Stored dataset items
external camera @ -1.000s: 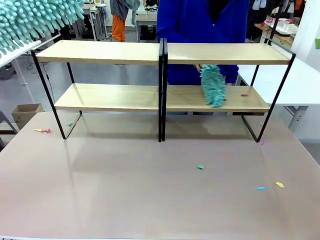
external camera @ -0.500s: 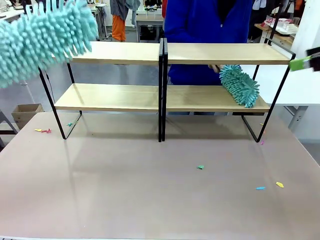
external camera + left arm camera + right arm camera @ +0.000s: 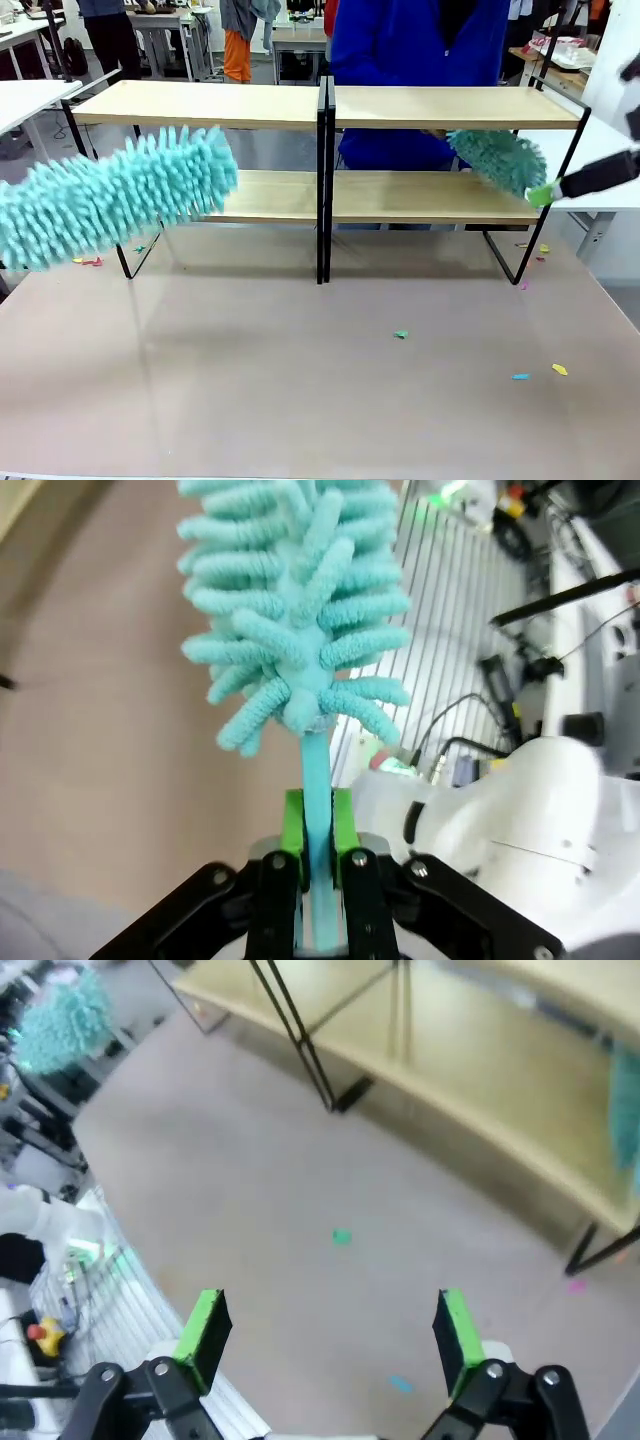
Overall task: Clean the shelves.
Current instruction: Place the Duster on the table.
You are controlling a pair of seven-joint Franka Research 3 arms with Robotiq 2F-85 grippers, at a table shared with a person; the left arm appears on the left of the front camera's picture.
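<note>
A brown table (image 3: 300,400) carries the shelves (image 3: 325,195), a two-tier rack of light boards on a black frame that stands along the far side, with a person in blue (image 3: 415,60) behind it. In front of the rack's left half a large teal duster (image 3: 110,195) hangs in the air, clear of the boards; the left wrist view shows the left gripper (image 3: 318,830) pressed together on its thin handle, green pads pinching it. At the right end a second duster (image 3: 497,160) lies across the lower board's far corner, its green-and-black handle (image 3: 590,178) running off to the right; what holds it cannot be told. The right gripper (image 3: 330,1330) hovers over the table with its fingers spread wide and nothing between them. Small coloured scraps (image 3: 400,334) dot the table, some near the rack's right foot and some by its left one. Both boards look bare of scraps, so the right half seems close to done, while the left half appears not yet swept and the litter on the table remains
</note>
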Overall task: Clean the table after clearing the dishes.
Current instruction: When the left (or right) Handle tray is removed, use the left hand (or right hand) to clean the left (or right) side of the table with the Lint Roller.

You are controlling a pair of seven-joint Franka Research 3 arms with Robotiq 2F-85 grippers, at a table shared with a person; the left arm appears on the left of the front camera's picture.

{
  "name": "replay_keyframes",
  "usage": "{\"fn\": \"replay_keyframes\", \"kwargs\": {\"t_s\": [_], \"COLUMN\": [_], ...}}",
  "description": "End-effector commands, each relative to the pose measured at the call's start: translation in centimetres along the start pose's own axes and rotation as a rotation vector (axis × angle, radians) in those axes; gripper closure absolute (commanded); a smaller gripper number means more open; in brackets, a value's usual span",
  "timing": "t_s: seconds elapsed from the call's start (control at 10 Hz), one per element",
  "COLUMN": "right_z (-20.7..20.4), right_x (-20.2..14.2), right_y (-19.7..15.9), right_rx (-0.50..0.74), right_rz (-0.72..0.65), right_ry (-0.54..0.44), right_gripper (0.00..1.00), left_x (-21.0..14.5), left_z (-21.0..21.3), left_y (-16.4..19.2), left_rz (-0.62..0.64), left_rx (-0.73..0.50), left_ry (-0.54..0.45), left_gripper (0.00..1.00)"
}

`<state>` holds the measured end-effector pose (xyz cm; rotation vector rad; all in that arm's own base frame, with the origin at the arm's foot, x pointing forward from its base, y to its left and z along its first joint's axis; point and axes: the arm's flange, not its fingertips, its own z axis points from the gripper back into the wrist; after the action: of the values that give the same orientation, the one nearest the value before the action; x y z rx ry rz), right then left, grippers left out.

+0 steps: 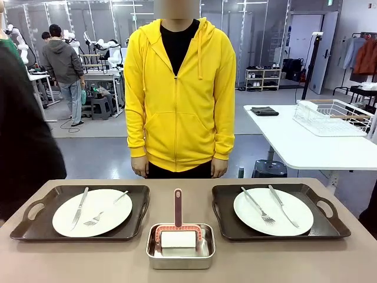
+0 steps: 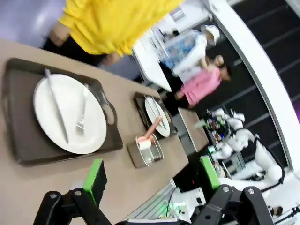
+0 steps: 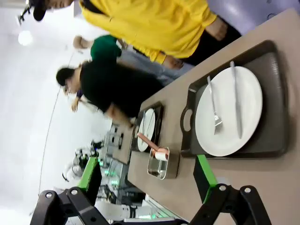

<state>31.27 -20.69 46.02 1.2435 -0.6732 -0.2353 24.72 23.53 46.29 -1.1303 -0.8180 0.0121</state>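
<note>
1. My left gripper (image 2: 153,173), black with green pads (image 2: 96,176), has its two fingers spread wide apart with nothing between them. Its camera looks across the table.
2. The wide, matte taupe-brown table (image 1: 118,262) carries two trays, two plates, two knives, two forks and one pan.
3. At the left is the dark brown rectangular left tray (image 1: 26,227), which has a raised rim and handle cut-outs. It holds the round white left plate (image 1: 112,224). On the plate lie one silver left knife (image 1: 80,207) and one silver left fork (image 1: 106,210), knife left of fork, both slanted.
4. In the middle, the small square shiny steel pan (image 1: 179,260) sits between the trays and touches neither. Inside it is a white block (image 1: 178,239) with a reddish edge, and a reddish-brown handle (image 1: 178,207) points at the person.
5. The matching dark brown right tray (image 1: 227,227) holds the round white right plate (image 1: 301,209). Here the silver right fork (image 1: 259,207) lies left of the silver right knife (image 1: 283,206).
6. One person in a yellow zip hoodie (image 1: 179,94) stands at the far side behind the pan, arms hanging.
7. At the far right, the front view adds a white side table (image 1: 294,150) with one white wire rack (image 1: 333,118) and one dark folded cloth (image 1: 264,111).
8. My right gripper (image 3: 147,172) also has its fingers wide apart and empty. Its camera shows the right tray nearest, with the pan and the left tray beyond it.
</note>
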Motion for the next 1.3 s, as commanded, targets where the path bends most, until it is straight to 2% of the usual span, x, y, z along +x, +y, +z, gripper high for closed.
{"fn": "replay_keyframes", "kwargs": {"t_s": [0.0, 0.1, 0.2, 0.3, 1.2], "right_z": [0.6, 0.6, -0.4, 1.7, 1.7], "right_x": [-0.8, -0.5, -0.1, -0.2, -0.2], "right_y": [0.7, 0.6, 0.4, -0.2, -0.2], "right_rx": [0.003, -0.006, -0.050, -0.009, -0.009], "right_rz": [-0.030, -0.030, -0.020, -0.010, -0.010], "right_ry": [-0.039, -0.055, -0.011, -0.046, -0.046], "right_gripper": [0.00, 0.00, 0.00, 0.00, 0.00], "left_x": [-0.3, -0.2, 0.2, -0.3, -0.3], "left_z": [0.9, 0.6, -0.4, 2.2, 2.2], "left_y": [-1.2, -1.2, -0.9, -0.8, -0.8], "left_rz": [0.036, 0.025, 0.020, 0.016, 0.016], "left_rx": [0.029, 0.042, 0.065, 0.037, 0.037], "left_ry": [-0.030, -0.023, 0.002, -0.053, -0.053], "left_gripper": [0.00, 0.00, 0.00, 0.00, 0.00]}}
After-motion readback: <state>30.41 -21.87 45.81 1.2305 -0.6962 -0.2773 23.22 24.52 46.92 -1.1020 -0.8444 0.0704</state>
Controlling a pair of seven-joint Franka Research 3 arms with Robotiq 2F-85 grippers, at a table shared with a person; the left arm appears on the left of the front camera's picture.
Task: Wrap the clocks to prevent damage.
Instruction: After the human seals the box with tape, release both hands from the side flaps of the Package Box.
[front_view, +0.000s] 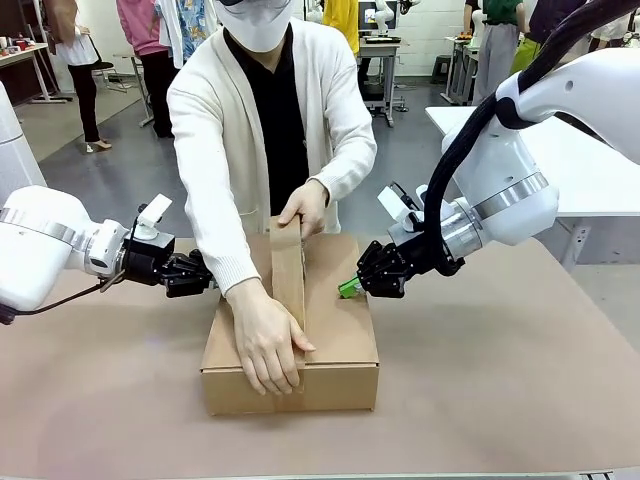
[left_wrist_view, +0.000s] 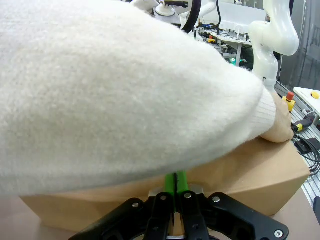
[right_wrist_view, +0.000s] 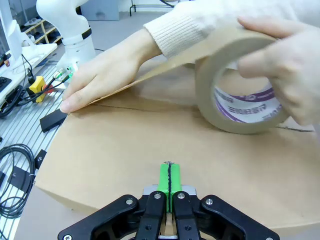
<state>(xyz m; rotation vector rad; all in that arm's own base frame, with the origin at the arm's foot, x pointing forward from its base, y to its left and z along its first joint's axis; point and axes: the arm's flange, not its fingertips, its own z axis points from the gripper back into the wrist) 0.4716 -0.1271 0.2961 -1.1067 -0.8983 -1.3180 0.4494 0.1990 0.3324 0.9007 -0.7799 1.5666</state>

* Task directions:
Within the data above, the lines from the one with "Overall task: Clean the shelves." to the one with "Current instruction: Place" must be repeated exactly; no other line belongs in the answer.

* Worked solution:
Overall task: Clean the shelves.
Current instruction: Place the Duster on the table.

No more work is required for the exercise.